Department of Gynaecology, Royal Lancaster Infirmary, Lancaster, UK.
Lancaster Medical School, Lancaster University, Lancaster, UK.
BMJ Open. 2023 Nov 10;13(11):e075113. doi: 10.1136/bmjopen-2023-075113.
Training programmes for obstetrics and gynaecology (O&G) and general surgery (GS) vary significantly, but both require proficiency in laparoscopic skills. We sought to determine performance in each specialty.
Prospective, observational study.
Health Education England North-West, UK.
47 surgical trainees (24 O&G and 23 GS) were subdivided into four groups: 11 junior O&G, 13 senior O&G, 11 junior GS and 12 senior GS trainees.
Trainees were tested on four simulated laparoscopic tasks: laparoscopic camera navigation (LCN), hand-eye coordination (HEC), bimanual coordination (BMC) and suturing with intracorporeal knot tying (suturing).

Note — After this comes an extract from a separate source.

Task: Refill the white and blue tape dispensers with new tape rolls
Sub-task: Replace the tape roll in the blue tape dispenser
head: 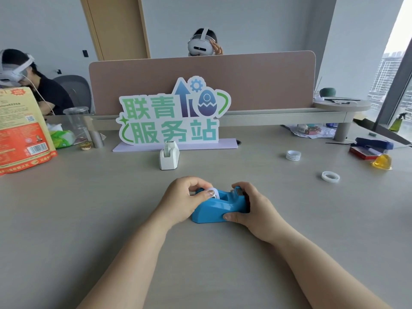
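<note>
A blue tape dispenser (pixel 217 207) lies on the table in front of me. My right hand (pixel 249 208) grips its right end, thumb on the near side. My left hand (pixel 186 198) pinches a white tape roll (pixel 213 192) sitting in the dispenser's left well; most of the roll is hidden by my fingers. The white tape dispenser (pixel 169 156) stands upright farther back, near the sign, with a roll in it. Two more tape rolls lie at the right: a stack (pixel 293 155) and a single ring (pixel 330 176).
A cardboard sign (pixel 174 114) stands before the pink divider (pixel 256 79). An orange bag (pixel 22 130), a plastic cup (pixel 77 121) and tissues (pixel 63 138) are at the left. A blue stapler (pixel 372 143), red box (pixel 362 152) and yellow jelly cup (pixel 382 162) are at the right. Two people sit beyond.
</note>
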Demonstrator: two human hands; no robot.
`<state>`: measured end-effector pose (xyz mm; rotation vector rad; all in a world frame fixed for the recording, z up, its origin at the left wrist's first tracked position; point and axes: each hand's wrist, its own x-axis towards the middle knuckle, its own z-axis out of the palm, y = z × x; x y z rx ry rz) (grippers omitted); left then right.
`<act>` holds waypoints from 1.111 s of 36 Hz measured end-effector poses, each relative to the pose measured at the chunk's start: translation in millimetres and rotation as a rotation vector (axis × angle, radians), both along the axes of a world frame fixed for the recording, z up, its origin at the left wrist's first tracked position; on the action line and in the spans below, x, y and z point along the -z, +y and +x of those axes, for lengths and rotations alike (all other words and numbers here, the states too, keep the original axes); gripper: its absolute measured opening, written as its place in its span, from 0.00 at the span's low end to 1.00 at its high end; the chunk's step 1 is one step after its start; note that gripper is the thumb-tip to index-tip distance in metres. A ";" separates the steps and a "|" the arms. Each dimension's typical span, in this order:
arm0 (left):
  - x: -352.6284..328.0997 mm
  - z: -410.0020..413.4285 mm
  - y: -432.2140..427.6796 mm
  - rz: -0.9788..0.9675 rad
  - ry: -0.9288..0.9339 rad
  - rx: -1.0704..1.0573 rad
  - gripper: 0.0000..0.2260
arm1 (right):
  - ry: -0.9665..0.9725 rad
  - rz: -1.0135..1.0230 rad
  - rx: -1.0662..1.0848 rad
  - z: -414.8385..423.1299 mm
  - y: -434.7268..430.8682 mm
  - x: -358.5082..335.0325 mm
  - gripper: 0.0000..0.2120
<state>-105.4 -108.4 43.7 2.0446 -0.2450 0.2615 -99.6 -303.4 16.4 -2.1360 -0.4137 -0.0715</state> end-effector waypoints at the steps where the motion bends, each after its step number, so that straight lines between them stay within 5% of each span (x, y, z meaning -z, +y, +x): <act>1: -1.1 -0.1 0.3 0.016 0.001 0.005 0.02 | 0.005 0.006 -0.003 0.6 -0.7 -0.3 0.33; 8: 0.1 1.7 6.1 0.108 0.003 -0.039 0.02 | 0.019 0.033 -0.012 1.5 -2.4 -1.6 0.32; 26: 3.5 -7.4 6.3 -0.261 -0.099 -0.112 0.04 | -0.016 0.013 -0.005 3.3 -2.5 2.4 0.33; 40: 11.8 -2.2 -8.4 -0.305 -0.185 -0.163 0.04 | -0.023 0.005 0.103 25.4 20.0 2.5 0.34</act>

O&G trainees completed LCN (p<0.001), HEC (p<0.001) and BMC (p<0.001) significantly slower than GS trainees. Furthermore, O&G found fewer number of targets in LCN (p=0.001) and dropped a greater number of pins than the GS trainees in BMC (p=0.04). In all three tasks, there were significant differences between O&G and GS trainees but no difference between the junior and senior groups within each specialty. Performance in suturing also varied by specialty; senior O&G trainees scored significantly lower than senior GS trainees (O&G 11.4±4.4 vs GS 16.8±2.1, p=0.03). Whilst suturing scores improved with seniority among O&G trainees, there was no difference between the junior and senior GS trainees (senior O&G 11.4±4.4 vs junior O&G 3.6±2.1, p=0.004).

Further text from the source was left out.